Vidhaata | 1982 | Movie Review

Film: Vidhaata

Year of release: 1982

Director: Subhash GhaiWriters: Sachin Bhowmick, Subhash Ghai, Kader Khan

Producer: Gulshan Rai

Lead Actors: Dilip Kumar, Shammi Kapoor, Sanjeev Kumar, Sanjay Dutt, Padmini Kolhapure, Suresh Oberoi, Amrish Puri, Sarika

Bollywood has had a long tradition of lampooning the Hindu from the Southern states. Take, for example, Mehmood playing Masterji, who crooned Ek Chatur Naar in Padosan. Or the effiminate Carnatic musician Natrajan in Aamir Khan’s ‘Hum Hain Rahi Pyaar Ke’

However, director Subhash Ghai and writer Kader Khan took this caricature one step further in Vidhaata, which features a song called “Muthuswami bada harami”, featuring a clownish stereotype of a southern Brahmin as a loony dancer.

Because of songs like these, first-generation migrants from the southern states faced considerable ridicule in workplaces and academic institutions by Bollywood fans. 

The same song goes on to make an out-of-context mention of Ram while stereotype Rajasthanis in a cheap way. 

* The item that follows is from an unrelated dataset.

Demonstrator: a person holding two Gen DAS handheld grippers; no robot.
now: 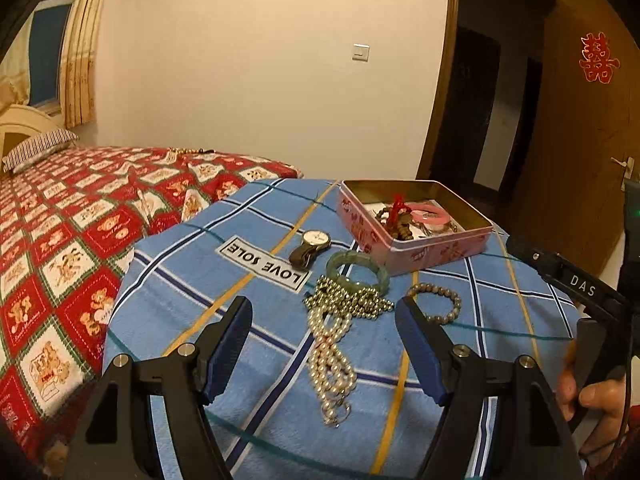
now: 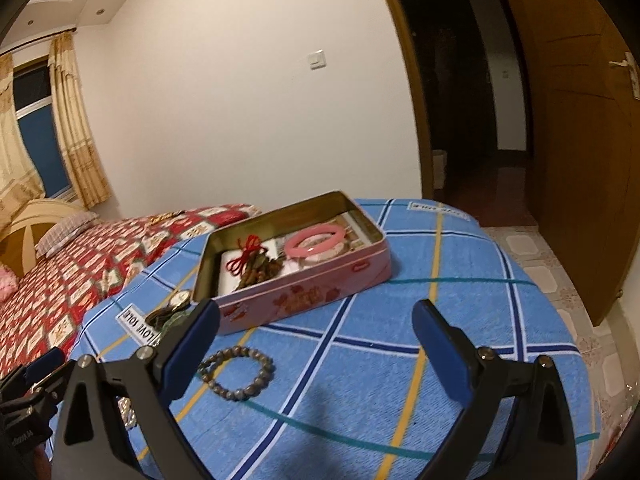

While lampooning Brahmins, the film is blatantly soft towards namazis, as is typical of Bollywood films. Actor Yusuf Khan aka Dilip Kumar is shown cursing Lord Shiva for a personal loss he faces, but later in the film, a Muslim man reading namaz on road miraculously saves his child.

The filmmakers also display a morbid sense of humour. In a scene, Amrish Puri tells Dilip Kumar that he has planted bomb in his car. Dilip bursts into a laugh while informing Amrish that the latter had planted the bomb in a wrong car and those had just been blown apart were innocents not known to him.